### Exercise
Below are records that hold pictures; write out only the lines from their start through the line with "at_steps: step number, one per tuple", exactly, and drop the pictures.

### Provided data

==*==

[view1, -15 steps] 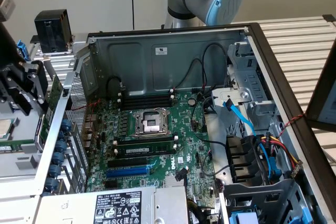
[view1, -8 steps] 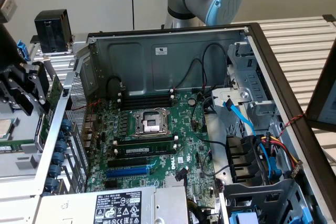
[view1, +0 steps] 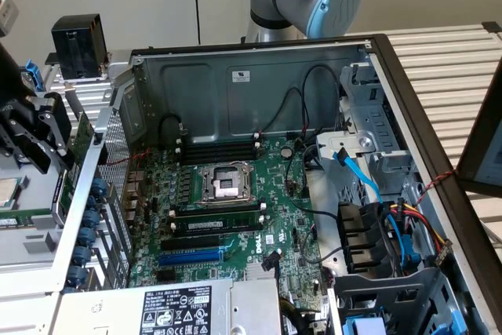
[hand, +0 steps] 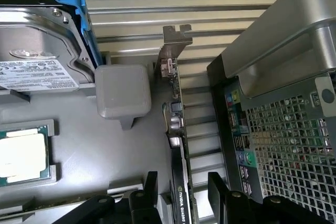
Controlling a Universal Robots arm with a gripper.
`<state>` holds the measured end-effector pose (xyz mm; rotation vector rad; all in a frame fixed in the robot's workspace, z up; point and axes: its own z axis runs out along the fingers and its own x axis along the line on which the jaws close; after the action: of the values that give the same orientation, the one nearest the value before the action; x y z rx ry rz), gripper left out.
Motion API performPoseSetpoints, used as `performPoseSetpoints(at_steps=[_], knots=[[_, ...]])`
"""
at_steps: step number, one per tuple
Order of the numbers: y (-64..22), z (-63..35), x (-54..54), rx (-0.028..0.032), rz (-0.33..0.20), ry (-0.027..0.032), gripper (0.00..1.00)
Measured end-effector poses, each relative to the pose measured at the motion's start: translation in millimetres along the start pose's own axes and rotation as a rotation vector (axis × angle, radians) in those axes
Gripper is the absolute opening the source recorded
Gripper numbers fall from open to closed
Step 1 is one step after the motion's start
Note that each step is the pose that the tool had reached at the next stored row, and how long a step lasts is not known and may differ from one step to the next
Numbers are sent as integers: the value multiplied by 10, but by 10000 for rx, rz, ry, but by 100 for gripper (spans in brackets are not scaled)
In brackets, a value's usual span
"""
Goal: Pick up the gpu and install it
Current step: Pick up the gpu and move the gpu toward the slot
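The gpu (hand: 177, 129) stands on its edge on the grey tray, just outside the computer case's rear wall. I see it edge-on, with its silver end bracket (hand: 172, 51) at the far end and the black shroud on one face. My gripper (hand: 184, 178) is open and straddles the card's near end. One black finger (hand: 151, 187) is on the tray side and the other on the case side, with a gap on each side. In the exterior view the gripper (view1: 49, 140) is at the far left, by the green card (view1: 82, 137).
The open case holds the large motherboard (view1: 235, 202), with a blue slot (view1: 192, 256) near the power supply (view1: 180, 311). The perforated rear panel (hand: 278, 145) is close beside the card. On the tray lie a hard drive in a blue caddy (hand: 37, 45), a processor (hand: 21, 156) and a grey block (hand: 123, 90).
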<state>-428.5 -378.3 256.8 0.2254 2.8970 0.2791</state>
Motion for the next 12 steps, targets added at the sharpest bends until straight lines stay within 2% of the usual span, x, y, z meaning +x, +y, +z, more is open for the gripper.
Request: performPoseSetpoints(at_steps=[2,5,7,12], knots=[[-5,28,6,-20,-36,-21,51],[-16,76,17,-66,-86,-7,51],[-20,95,21,-131,-191,26,51],[-27,138,17,-346,-450,108,51]])
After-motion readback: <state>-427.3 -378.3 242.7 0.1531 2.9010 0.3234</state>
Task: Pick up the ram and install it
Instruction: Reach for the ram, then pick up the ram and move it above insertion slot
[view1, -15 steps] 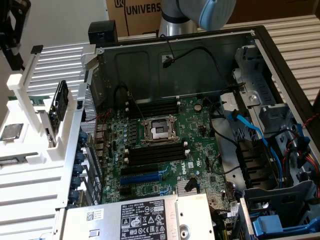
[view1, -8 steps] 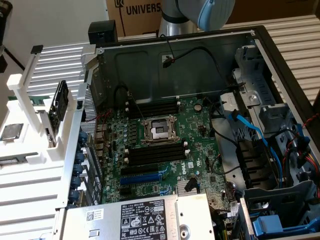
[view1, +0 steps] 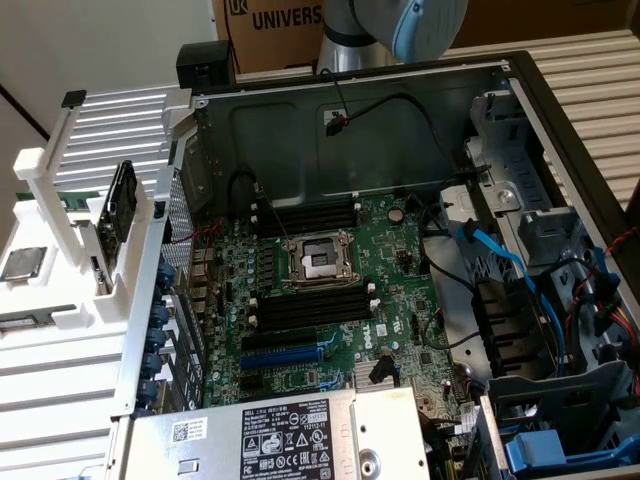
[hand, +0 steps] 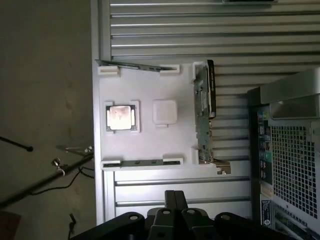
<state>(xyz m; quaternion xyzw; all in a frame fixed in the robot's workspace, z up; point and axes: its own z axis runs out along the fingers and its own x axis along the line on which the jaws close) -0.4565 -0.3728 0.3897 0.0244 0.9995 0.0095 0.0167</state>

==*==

### Expected answer
[view1, -15 steps] 
[view1, -8 steps] 
[view1, +0 steps] 
[hand, +0 steps] 
Controlling a Universal Robots arm with a gripper.
`<state>` holds the measured end-effector pose (xyz mm; rotation vector rad; all in a frame fixed in the robot's workspace, z up; point and axes: its own z axis runs out along the fingers and its own x axis along the line on which the jaws close; after the action: of the values that give the same orientation, the one nearest the value before the action; x y z rx ry rz), gripper left out.
Motion API performPoseSetpoints, used as `performPoseSetpoints(at_steps=[_], knots=[[_, ...]])`
"""
at_steps: step number, one per tuple

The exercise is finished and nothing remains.